Email Client Roundcube - XSS Schwachstelle wird ausgenutzt
Die kürzlich bekanntgewordene Schwachstelle CVE-2023-43770 im Webmail Client Roundcube ermöglicht es Angreifer Cross-Site Scripting (XSS) über Text-E-Mail-Nachrichten mit speziell gestalteten Links auszuführen. Diese Schwachstelle betrifft Versionen von Roundcube vor 1.4.14, 1.5.x vor 1.5.4 und 1.6.x vor 1.6.3. Durch die Ausnutzung dieser Sicherheitslücke können Angreifer beliebigen JavaScript-Code ausführen, indem sie die Verhaltensweise von rcube_string_replacer.php ausnutzen​​​​​​.
Es wurde ein Proof-of-Concept (PoC) für diese Schwachstelle veröffentlicht, das demonstriert, wie Angreifer die Schwachstelle ausnutzen können. Der PoC zeigt den Einsatz eines Python-Skripts, das speziell gestaltete E-Mail-Nachrichten an Opfer sendet, um die Sicherheitslücke zu demonstrieren​​.

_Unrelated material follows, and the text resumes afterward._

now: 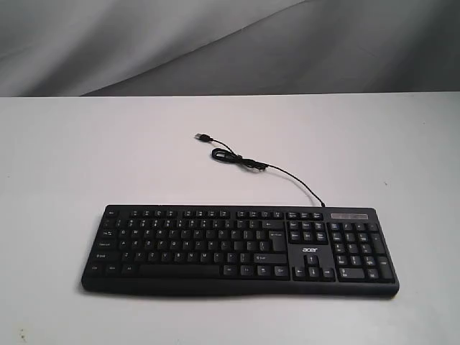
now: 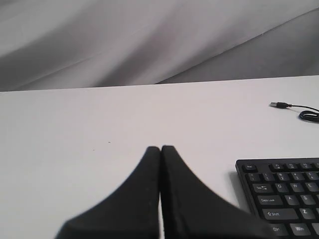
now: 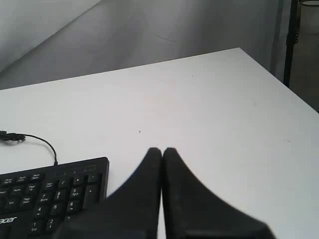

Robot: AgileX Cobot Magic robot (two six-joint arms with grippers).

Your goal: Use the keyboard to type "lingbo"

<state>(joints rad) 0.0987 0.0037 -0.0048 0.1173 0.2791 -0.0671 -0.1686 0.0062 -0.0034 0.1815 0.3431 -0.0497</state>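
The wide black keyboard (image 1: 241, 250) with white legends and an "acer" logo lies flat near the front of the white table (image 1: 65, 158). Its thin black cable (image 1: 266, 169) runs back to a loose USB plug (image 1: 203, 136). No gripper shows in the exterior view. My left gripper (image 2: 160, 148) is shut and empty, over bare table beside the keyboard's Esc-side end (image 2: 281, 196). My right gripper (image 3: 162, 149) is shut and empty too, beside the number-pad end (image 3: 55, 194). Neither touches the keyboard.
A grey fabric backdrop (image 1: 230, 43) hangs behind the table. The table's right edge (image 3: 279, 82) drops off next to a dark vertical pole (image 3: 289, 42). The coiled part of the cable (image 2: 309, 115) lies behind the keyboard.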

Die Beseitigung dieser Schwachstelle erfordert das Aktualisieren auf neuere Versionen von Roundcube, die nicht von CVE-2023-43770 betroffen sind. cPanel hat beispielsweise neue Roundcube RPMs herausgegeben, um die Schwachstellen CVE-2023-43770 und CVE-2023-5631 zu beheben. Serverbesitzer sollten dringend auf die aktualisierten cPanel & WHM-Versionen upgraden, die die Patches für diese Sicherheitslücken enthalten​​.